Hong Kong’s world won’t stop in 2047, so we’d better start building bridges
Mike Rowse says both sides of the political divide are mistaken in anticipating the end of the Basic Law, and Hong Kong would certainly benefit from more maturity in public discourse
Of my 45 years in Hong Kong, 34 have been spent in the public service and most of the rest with one foot in the media. It follows that I take a close interest in public affairs. All of us who love this city passionately feel let down by the deterioration in the content and style of public discourse in recent years. People on all sides of the political spectrum seem no longer able to have a civilised conversation on issues of the day, tending rather to hurl personal insults at each other and cast doubt on the integrity of opponents at every opportunity.
One area I would like to examine concerns what I consider to be a complete misreading of the significance of 2047. The pan-democrats seem to regard it as the end of the road, so we must cram into our laws and electoral system all the safeguards we can because, after that date, the gloves will be off and we will be at the mercy of the central government.
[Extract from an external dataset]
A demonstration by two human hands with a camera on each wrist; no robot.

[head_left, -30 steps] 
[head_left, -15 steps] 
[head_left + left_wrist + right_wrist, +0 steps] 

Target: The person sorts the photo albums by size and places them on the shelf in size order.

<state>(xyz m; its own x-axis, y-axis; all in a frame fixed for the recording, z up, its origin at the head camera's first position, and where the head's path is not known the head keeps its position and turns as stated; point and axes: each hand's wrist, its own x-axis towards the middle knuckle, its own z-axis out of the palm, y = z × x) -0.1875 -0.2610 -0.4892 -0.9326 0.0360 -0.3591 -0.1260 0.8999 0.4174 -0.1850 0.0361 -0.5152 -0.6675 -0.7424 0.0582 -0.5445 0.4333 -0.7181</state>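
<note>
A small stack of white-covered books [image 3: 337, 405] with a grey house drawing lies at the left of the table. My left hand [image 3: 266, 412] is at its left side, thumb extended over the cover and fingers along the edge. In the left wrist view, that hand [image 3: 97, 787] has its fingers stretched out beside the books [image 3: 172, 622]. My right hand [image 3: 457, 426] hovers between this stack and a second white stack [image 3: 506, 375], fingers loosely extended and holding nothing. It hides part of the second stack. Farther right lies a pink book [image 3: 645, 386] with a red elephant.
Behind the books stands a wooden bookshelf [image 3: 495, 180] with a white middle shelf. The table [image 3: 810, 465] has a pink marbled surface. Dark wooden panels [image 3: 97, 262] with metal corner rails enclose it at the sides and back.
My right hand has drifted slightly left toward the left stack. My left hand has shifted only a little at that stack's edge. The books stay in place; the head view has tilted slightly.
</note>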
In the interim, we must oppose pretty much every move the Hong Kong government tries to make. For their part, pro-administration forces seem to see the year as bringing safety at last from the ravages of the barbarians. We just need to hold out another 30 years without meaningful political reform and we’ll be rescued.
Both sides are wrong because both have subscribed to the great myth that 2047 is the year the Basic Law expires. I have news for them: it does not. The Basic Law is permanent legislation enacted by the National People’s Congress. It will endure unless and until it is repealed. That does not mean it cannot change either by amendment or interpretation, but there is no sunset clause in the legislation itself.
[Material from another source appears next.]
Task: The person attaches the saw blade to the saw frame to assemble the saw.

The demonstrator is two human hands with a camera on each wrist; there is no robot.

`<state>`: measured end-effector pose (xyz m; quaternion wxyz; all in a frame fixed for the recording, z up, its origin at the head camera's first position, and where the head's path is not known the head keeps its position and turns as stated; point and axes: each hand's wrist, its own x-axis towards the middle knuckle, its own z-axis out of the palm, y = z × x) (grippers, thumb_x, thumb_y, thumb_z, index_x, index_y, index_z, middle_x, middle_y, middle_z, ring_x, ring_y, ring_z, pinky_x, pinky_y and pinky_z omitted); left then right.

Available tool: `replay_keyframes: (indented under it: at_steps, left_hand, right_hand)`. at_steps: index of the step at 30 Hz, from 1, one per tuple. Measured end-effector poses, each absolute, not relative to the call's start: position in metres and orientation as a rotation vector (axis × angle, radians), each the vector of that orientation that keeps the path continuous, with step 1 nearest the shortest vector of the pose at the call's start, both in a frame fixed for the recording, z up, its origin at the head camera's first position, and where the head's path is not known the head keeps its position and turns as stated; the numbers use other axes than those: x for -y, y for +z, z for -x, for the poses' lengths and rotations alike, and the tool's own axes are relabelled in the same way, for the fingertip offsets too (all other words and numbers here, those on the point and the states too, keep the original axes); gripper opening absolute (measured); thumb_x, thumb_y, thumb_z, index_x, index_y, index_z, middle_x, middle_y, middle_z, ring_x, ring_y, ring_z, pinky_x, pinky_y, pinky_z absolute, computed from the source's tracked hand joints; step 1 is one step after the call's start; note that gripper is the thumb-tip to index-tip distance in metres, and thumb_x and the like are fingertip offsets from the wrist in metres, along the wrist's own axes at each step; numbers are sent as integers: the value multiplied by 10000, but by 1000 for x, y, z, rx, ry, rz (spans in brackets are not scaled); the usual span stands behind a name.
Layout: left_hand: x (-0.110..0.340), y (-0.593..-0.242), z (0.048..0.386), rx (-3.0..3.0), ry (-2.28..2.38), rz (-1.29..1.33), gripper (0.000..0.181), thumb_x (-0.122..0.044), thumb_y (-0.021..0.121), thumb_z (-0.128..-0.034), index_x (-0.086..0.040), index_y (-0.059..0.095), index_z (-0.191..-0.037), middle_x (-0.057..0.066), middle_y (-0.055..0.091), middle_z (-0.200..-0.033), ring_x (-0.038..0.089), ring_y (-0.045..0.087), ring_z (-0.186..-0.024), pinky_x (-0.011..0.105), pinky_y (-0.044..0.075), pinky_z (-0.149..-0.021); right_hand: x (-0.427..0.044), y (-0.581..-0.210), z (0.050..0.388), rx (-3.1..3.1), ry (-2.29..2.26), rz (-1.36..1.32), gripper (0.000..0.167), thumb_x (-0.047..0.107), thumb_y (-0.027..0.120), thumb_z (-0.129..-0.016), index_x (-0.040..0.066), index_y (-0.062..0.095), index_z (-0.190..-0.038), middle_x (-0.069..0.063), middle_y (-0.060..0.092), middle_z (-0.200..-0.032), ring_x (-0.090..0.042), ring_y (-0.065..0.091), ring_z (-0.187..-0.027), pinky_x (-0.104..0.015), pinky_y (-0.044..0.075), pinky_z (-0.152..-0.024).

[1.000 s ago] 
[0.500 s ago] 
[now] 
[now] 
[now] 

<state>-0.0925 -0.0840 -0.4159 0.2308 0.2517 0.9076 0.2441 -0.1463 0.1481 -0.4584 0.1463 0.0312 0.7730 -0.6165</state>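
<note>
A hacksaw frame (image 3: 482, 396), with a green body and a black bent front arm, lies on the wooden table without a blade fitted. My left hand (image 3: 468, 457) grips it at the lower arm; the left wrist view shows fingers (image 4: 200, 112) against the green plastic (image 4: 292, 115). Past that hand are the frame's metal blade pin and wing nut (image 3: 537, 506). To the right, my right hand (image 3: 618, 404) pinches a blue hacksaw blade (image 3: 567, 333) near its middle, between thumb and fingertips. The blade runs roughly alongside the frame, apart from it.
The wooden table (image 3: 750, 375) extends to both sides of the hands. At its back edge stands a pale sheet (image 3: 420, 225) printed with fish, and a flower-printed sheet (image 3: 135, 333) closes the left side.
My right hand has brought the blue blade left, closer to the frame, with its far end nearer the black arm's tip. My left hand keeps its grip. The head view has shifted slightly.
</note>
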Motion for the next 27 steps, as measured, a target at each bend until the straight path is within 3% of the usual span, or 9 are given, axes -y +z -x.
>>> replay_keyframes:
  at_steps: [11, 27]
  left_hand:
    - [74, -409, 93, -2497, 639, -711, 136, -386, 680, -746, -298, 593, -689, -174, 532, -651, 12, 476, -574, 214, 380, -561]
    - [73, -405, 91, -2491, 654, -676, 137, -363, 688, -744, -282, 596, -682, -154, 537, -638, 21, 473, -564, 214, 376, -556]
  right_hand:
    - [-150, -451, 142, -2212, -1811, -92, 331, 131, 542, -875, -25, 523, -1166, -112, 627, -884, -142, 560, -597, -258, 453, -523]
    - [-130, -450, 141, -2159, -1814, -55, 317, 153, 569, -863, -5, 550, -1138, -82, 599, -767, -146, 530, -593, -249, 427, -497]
It is true that one clause – Article 5 – gives a promise that the capitalist system and way of life will remain unchanged for 50 years (from 1997). But it is silent about what will happen after that time. In whose interest is it that there should be an abrupt change? There is more likely to be a series of gentle manageable changes as both Hong Kong and the mainland evolve.
An example of the small adjustments that will arise is the co-location arrangement at the West Kowloon terminus of the high-speed rail. Nobody could foresee at the time the Basic Law was being finalised that such a situation might arise. But when it did, the obvious thing to do was devise a pragmatic solution, which is what the two governments have done.
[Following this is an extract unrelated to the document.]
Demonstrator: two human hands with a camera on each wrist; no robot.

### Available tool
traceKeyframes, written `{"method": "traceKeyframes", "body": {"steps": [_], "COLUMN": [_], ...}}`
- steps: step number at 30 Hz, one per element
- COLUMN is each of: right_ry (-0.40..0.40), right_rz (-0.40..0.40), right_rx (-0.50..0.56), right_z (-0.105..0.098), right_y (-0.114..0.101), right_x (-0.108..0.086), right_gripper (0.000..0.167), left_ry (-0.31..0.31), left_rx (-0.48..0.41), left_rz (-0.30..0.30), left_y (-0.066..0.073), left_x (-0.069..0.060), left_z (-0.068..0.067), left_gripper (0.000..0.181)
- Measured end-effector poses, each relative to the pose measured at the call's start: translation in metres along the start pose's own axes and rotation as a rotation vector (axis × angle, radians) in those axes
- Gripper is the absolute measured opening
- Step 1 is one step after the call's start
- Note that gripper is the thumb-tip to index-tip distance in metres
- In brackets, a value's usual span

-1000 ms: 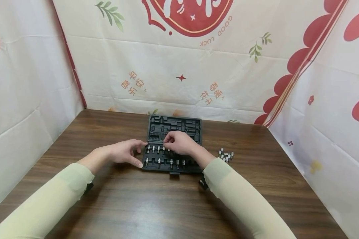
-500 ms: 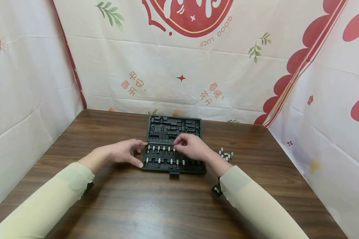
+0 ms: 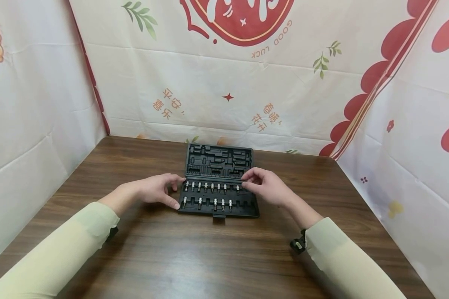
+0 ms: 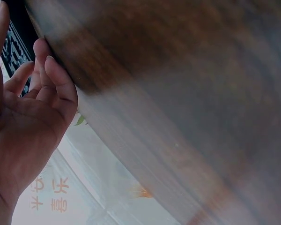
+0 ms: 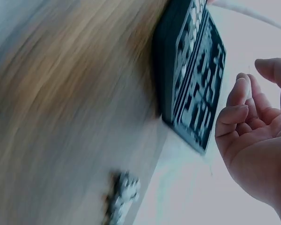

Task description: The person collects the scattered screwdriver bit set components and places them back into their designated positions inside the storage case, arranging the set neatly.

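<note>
A black plastic socket case lies unfolded on the wooden table, its lid with moulded recesses at the back. Silver bit sockets stand in its far row, with a gap before the rightmost one; several more sockets fill part of the near row. My left hand rests against the case's left edge, thumb at the front corner, fingers at the hinge. My right hand hovers over the right end of the case. In the right wrist view its thumb and fingers are apart, and nothing shows between them.
A small pile of loose sockets lies on the table right of the case, blurred in the right wrist view; in the head view my right hand and forearm cover it. Behind the table hangs a printed cloth, with more cloth on both sides.
My right hand has moved rightward along the far row, uncovering the sockets there, and its thumb and fingers have parted. The loose pile is now covered in the head view. My left hand stays put.
</note>
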State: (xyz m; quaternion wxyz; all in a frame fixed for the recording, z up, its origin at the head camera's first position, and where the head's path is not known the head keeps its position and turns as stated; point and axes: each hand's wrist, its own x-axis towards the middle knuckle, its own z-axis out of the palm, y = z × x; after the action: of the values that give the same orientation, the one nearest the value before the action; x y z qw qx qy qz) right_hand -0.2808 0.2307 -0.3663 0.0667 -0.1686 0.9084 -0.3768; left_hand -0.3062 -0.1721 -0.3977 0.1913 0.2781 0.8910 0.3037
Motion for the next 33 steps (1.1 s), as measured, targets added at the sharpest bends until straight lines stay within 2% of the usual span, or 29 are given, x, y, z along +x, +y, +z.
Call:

Some of the opposition has been hysterical. One candidate for Bar Association chairman said he was standing for election to stop the exercise of mainland law on “Hong Kong soil”. I have news for him: all the soil in Hong Kong is Chinese. Responsibility for management (only) has been delegated by the central government to the local government under Article 7.
A columnist in this newspaper even talked of an exchange of sovereignty and of the mainland acquiring a bridge of sovereign territory within Hong Kong. I have news for him too: there is only one sovereign power in all of China, including Hong Kong, and that is China. That has been the case arguably since time immemorial and certainly since July 1, 1997.
But if I have been hard on the opposition, that does not mean the pro-administration people or the two governments can be complacent. Do they really think frustrating the overwhelming public desire for greater democratisation and a faster introduction of universal suffrage can be maintained indefinitely? Did none of them study science in school? What happens if you clamp the lid of the kettle tight and light the gas?
I would urge both sides to try to see merit in the other’s point of view and seek common ground. Rather than viewing co-location as implementing mainland laws in Hong Kong, see it as a small adjustment to the border so that the basement is no longer part of the delegated management area.
Rather than seeing abolition of functional constituencies and universal suffrage as imports of wicked Western ways in a plot to subvert China, see them as the next stage in the full liberation of the Chinese people (and a lot less wicked than that other famous import, Marxist-Leninism).
Above all, start showing some respect for each other and indirectly to all of us. The future does not come to a halt in 2047, it stretches endlessly before us and what we will get is what we build together, starting from now.